Helen Paynter11/30/06
Beautiful fragrant piece - I can't find a better word for it. I experienced the warm desert journey with Hassan - you painted it in 5 senses. Beautiful, powerful, evocative piece. And I know who you are!
Lynda Schultz 11/30/06
The ending kind of rushed at me, but this is a wonderful piece of work. I absolutely loved this beautiful bit of prose: "Such follies are pastimes for men who blow their noses in silk. " Great!
Jen Davis11/30/06
Master writing at its best. The introduction to this story is superb, and the story is very well crafted. “And I will find a way to be free one day.” I loved the ending, concluding as strongly as it began.
Pat Guy 12/01/06
If only for more of a word count! I wanted this story to continue! To address his response to the Christ Child and the stolen gold in his pocket! What a scene!

Ah well, we can only imagine along with such a fine wonderful story as this.

Loved it!
Debbie Sickler12/04/06
There were a lot of good parts to this, but some of my favorites were when the master touched his sleeve where the gold was hidden and the line: "Covered as I was in a blanket of longing". I really liked the picture that created. Great job with creating an interesting and vivid entry. :)
Stephen Paynter12/04/06
Bravo! Bravo! More! More! A super entry. At my request, Helen always reads your entry aloud to me whenever she finds it - then when I finally get round to reading and commentating on it later in the week it is like coming home to an old friend. Super! I loved it. And Christmas-y too!
Donna Haug12/04/06
LOL - I kept looking for a real dung beetle! Terrific story. A little typo here: "One we have crossed" - should read 'once'. I liked the silk hanky too! ;)
Melanie Kerr 12/04/06
"A dung beetle may choose to alight on a flower, but no one will think it a butterfly."

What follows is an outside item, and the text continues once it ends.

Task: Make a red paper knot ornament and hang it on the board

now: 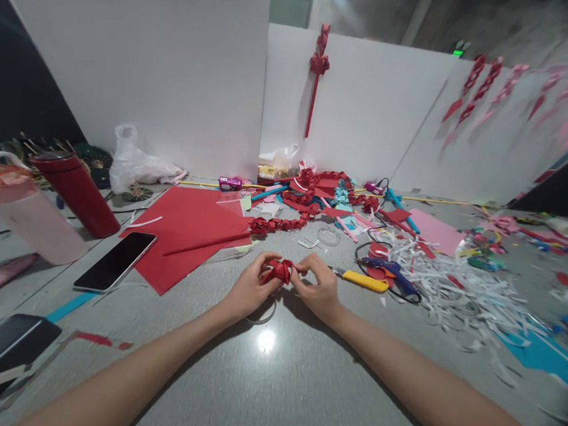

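Between my two hands, near the middle of the table, is a small folded red paper piece [280, 271]. My left hand [251, 287] is closed round its left side, fingers above and thumb below. On the right side, my right hand [317, 288] pinches the edge of the same piece between thumb and forefinger. A thin pale loop [263, 315] lies under my left hand. Beyond my hands stretches a red paper chain [287, 225], and a yellow cutter [365, 281] rests to the right of my right hand.
Red sheets [187, 224], a phone [116, 262], a red flask [77, 193] and a pink tumbler [37, 216] are on the left. White paper strips [439, 275] and a blue glue gun [395, 277] lie right. White boards [176, 75] stand behind.
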The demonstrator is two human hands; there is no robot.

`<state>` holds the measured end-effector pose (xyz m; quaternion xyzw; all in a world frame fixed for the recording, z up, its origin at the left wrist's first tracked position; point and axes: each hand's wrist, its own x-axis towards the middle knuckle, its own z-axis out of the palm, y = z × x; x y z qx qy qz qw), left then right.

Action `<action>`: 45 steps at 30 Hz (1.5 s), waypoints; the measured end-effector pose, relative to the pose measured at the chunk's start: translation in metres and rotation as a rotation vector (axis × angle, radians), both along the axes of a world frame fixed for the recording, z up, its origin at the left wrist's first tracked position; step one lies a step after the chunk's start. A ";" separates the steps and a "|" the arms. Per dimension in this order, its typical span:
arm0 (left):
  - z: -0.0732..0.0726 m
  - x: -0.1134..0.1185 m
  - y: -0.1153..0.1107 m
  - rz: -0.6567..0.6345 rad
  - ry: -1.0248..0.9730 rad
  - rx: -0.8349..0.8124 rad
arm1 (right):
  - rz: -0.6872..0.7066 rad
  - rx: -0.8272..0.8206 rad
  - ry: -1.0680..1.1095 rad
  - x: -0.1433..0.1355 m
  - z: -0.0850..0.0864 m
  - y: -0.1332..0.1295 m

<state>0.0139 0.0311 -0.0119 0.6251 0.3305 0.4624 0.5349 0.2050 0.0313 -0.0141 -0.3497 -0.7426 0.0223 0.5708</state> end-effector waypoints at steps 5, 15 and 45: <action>0.004 0.001 -0.003 0.001 -0.025 -0.016 | 0.006 -0.029 0.019 0.001 -0.001 0.000; 0.011 0.000 -0.007 0.019 -0.016 0.008 | 0.038 -0.014 0.023 -0.002 0.000 -0.001; 0.003 0.001 -0.010 0.168 0.044 0.067 | 0.157 0.069 -0.198 0.000 -0.004 -0.009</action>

I love that line! I thought the whole story was wonderful.
Cheri Hardaway 12/04/06
What a masterful piece of writing! Beautiful. Wonderful. Thank you. Blessings, Cheri
Donna Emery12/05/06
Wow! This is absolutely amazing. I love this unique perspective. What an incredible story. My favorite so far. Thanks so much for sharing this.
Ruth Neilson12/05/06
I can see why you are in the Masters level. wow...that was amazing. I enjoyed the story.
Shanti Singh12/05/06
This is excellent! I can only hope that I'll write like you when I grow up!
Amy Michelle Wiley 12/06/06
Wow, this was awesome. I felt the second-to-last line was lacking something, but can't say what. Otherwise powerful story!
william price12/06/06
Well, let me be the 17th commenter to step out on a limb (lol) and say this is excellent. As always, inspiring, Jan. God bless.
william price12/06/06
Oh yes. I loved the opening paragraph. Very well done.
God bless again.
Sara Harricharan 12/06/06
wow! This was great reading. quite a different look on this topic. Good job!
Debbie OConnor12/06/06
This is a masterpiece. I love everything about it. Particularly the line about Sanjar touching the sleeve where the slave had hidden his gold...one less dung beetle...and then the perfect question to end on: Has the kingdom of mercy already arrived in my master's heart. I could see everything, feel everything.
Jan, you are a pro!
Catrina Bradley 12/08/06
What a beautifully written story - so real, so powerful. I was captivated. And LOVED the ending.